__REQUIRED WORK__: The required answer is an exact copy of every entry underneath.

__AVAILABLE RECORDS__:
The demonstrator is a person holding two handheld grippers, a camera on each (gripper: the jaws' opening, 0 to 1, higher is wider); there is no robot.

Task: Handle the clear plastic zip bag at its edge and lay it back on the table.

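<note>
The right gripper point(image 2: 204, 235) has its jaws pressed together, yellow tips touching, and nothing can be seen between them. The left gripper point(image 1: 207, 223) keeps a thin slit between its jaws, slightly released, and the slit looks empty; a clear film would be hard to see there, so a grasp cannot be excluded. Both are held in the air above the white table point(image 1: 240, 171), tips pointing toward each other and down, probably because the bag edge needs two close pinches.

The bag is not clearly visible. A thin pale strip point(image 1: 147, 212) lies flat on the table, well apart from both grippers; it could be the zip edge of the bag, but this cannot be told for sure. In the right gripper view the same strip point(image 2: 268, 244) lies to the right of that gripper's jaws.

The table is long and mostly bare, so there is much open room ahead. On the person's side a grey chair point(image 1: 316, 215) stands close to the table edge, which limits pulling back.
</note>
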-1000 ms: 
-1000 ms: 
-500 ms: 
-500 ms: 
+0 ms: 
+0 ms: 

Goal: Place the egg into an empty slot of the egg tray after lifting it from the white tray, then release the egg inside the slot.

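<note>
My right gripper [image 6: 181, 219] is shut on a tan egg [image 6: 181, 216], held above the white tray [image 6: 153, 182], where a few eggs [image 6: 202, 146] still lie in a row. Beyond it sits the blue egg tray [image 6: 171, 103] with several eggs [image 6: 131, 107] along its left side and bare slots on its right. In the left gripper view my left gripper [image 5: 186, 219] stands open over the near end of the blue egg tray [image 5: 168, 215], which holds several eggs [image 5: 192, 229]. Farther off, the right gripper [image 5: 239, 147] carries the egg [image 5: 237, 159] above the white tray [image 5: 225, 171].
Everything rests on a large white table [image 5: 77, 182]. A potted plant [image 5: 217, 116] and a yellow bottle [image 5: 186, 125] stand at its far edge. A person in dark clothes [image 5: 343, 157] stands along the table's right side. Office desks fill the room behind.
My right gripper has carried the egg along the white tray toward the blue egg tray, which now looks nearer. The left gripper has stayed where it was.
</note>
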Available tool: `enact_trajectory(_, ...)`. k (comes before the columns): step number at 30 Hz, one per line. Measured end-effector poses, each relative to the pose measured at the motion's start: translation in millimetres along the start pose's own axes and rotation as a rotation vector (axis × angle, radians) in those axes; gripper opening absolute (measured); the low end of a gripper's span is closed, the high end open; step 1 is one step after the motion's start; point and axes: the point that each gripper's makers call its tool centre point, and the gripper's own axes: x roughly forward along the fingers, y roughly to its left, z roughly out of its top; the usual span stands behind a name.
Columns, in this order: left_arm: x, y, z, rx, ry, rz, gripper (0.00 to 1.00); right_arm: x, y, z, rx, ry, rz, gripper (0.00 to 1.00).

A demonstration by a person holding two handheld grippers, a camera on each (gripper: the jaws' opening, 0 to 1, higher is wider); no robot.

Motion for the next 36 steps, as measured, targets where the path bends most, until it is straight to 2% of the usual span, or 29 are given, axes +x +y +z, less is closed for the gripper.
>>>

__RESULT__:
The demonstrator is a person holding two handheld grippers, a camera on each (gripper: the jaws' opening, 0 to 1, higher is wider); there is no robot.

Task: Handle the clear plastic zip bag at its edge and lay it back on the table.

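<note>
The right gripper point(image 2: 204, 235) has its jaws pressed together, yellow tips touching, and nothing can be seen between them. The left gripper point(image 1: 207, 223) keeps a thin slit between its jaws, slightly released, and the slit looks empty; a clear film would be hard to see there, so a grasp cannot be excluded. Both are held in the air above the white table point(image 1: 240, 171), tips pointing toward each other and down, probably because the bag edge needs two close pinches.

The bag is not clearly visible. A thin pale strip point(image 1: 147, 212) lies flat on the table, well apart from both grippers; it could be the zip edge of the bag, but this cannot be told for sure. In the right gripper view the same strip point(image 2: 268, 244) lies to the right of that gripper's jaws.

The table is long and mostly bare, so there is much open room ahead. On the person's side a grey chair point(image 1: 316, 215) stands close to the table edge, which limits pulling back.
</note>
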-1000 ms: 
-1000 ms: 
-500 ms: 
-500 ms: 
+0 ms: 
+0 ms: 

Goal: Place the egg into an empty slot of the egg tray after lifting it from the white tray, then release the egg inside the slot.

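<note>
My right gripper [image 6: 181, 219] is shut on a tan egg [image 6: 181, 216], held above the white tray [image 6: 153, 182], where a few eggs [image 6: 202, 146] still lie in a row. Beyond it sits the blue egg tray [image 6: 171, 103] with several eggs [image 6: 131, 107] along its left side and bare slots on its right. In the left gripper view my left gripper [image 5: 186, 219] stands open over the near end of the blue egg tray [image 5: 168, 215], which holds several eggs [image 5: 192, 229]. Farther off, the right gripper [image 5: 239, 147] carries the egg [image 5: 237, 159] above the white tray [image 5: 225, 171].
Everything rests on a large white table [image 5: 77, 182]. A potted plant [image 5: 217, 116] and a yellow bottle [image 5: 186, 125] stand at its far edge. A person in dark clothes [image 5: 343, 157] stands along the table's right side. Office desks fill the room behind.
My right gripper has carried the egg along the white tray toward the blue egg tray, which now looks nearer. The left gripper has stayed where it was.
</note>
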Available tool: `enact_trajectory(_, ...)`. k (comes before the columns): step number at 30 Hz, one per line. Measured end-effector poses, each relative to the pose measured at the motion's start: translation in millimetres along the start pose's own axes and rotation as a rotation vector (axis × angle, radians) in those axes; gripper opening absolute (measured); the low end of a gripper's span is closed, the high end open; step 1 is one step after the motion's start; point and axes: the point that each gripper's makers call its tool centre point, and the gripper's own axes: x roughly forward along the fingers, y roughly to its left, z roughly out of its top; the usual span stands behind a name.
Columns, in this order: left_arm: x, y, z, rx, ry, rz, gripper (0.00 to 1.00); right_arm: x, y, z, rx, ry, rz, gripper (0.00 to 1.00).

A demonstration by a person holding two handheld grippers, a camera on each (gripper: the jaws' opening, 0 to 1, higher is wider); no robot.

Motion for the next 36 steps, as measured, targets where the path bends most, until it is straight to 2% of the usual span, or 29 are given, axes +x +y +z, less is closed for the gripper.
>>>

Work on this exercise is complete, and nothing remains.